## ACTIVITY
Each line from the one that includes "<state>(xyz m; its" to the last line of the data below should be set down exactly; no other lines are wanted.
### DATA BLOCK
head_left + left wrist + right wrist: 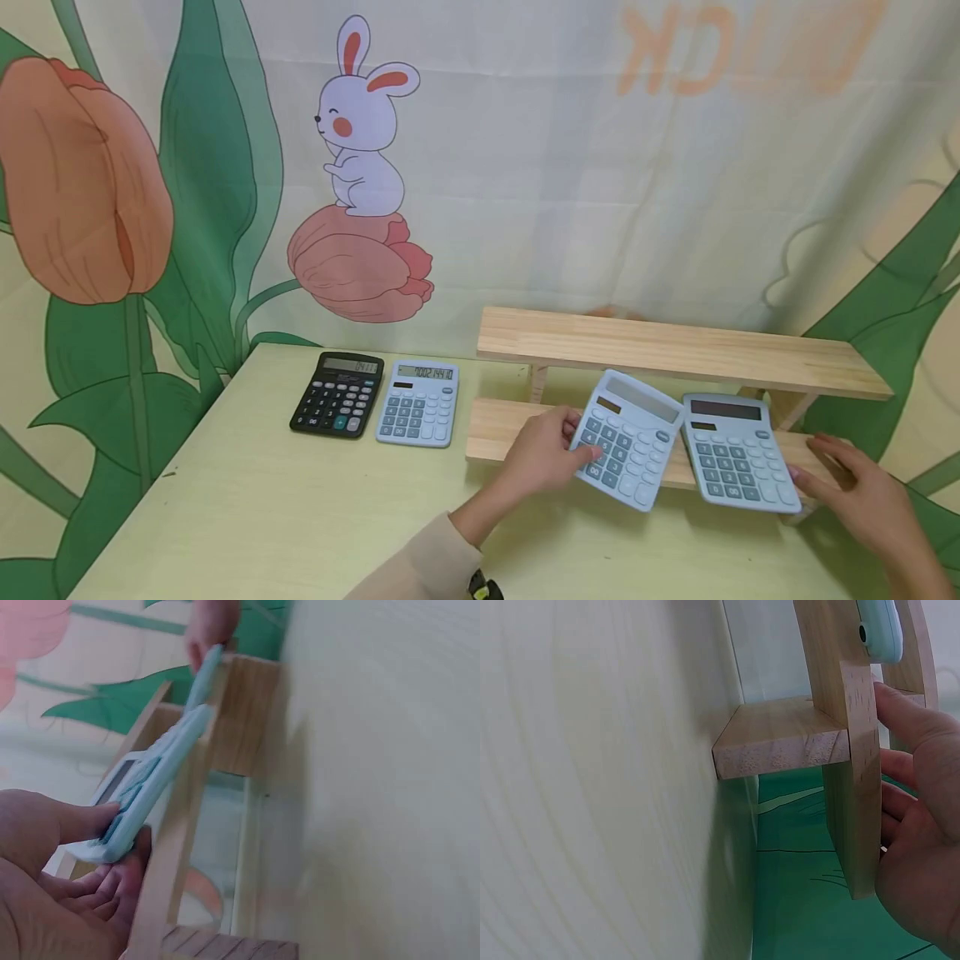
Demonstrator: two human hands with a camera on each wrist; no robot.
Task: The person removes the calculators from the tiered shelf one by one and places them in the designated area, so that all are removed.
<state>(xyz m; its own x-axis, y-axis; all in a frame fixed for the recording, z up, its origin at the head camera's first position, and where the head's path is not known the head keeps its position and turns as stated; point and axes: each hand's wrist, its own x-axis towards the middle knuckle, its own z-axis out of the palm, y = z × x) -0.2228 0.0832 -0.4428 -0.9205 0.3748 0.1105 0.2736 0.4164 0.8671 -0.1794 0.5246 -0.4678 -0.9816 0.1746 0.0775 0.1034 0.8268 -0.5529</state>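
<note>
My left hand (546, 450) pinches a light-blue calculator (628, 442) by its lower left edge, thumb over the keys and fingers beneath. In the left wrist view that calculator (146, 791) appears edge-on, tilted above the lower board of a wooden shelf. A second light-blue calculator (738, 454) leans on the lower board at the right, its bottom jutting past the front edge. Beside it, my right hand (870, 496) rests at the board's right end with loose fingers. The thumb is close to that calculator's edge; whether they touch I cannot tell.
The two-tier wooden shelf (675, 350) stands at the table's back right against a printed curtain (525, 167). Left of it, a black calculator (337, 396) and another light-blue calculator (417, 404) lie on the pale table (300, 517).
</note>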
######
## RESPONSE
<state>(xyz m; its own x-axis, y-axis; all in a frame fixed for the recording, z up, its origin at the head camera's first position, and where the head's path is not known the head keeps its position and turns as stated; point and axes: each hand's wrist, its own x-axis towards the middle knuckle, its own z-axis out of the palm, y = z × x) -0.2228 0.0832 -0.4428 -0.9205 0.3748 0.1105 0.2736 0.4164 0.8671 -0.1794 0.5246 -0.4678 -0.9816 0.1746 0.0775 0.1034 0.8268 -0.5529</state>
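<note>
My left hand (546, 450) pinches a light-blue calculator (628, 442) by its lower left edge, thumb over the keys and fingers beneath. In the left wrist view that calculator (146, 791) appears edge-on, tilted above the lower board of a wooden shelf. A second light-blue calculator (738, 454) leans on the lower board at the right, its bottom jutting past the front edge. Beside it, my right hand (870, 496) rests at the board's right end with loose fingers. The thumb is close to that calculator's edge; whether they touch I cannot tell.
The two-tier wooden shelf (675, 350) stands at the table's back right against a printed curtain (525, 167). Left of it, a black calculator (337, 396) and another light-blue calculator (417, 404) lie on the pale table (300, 517).
</note>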

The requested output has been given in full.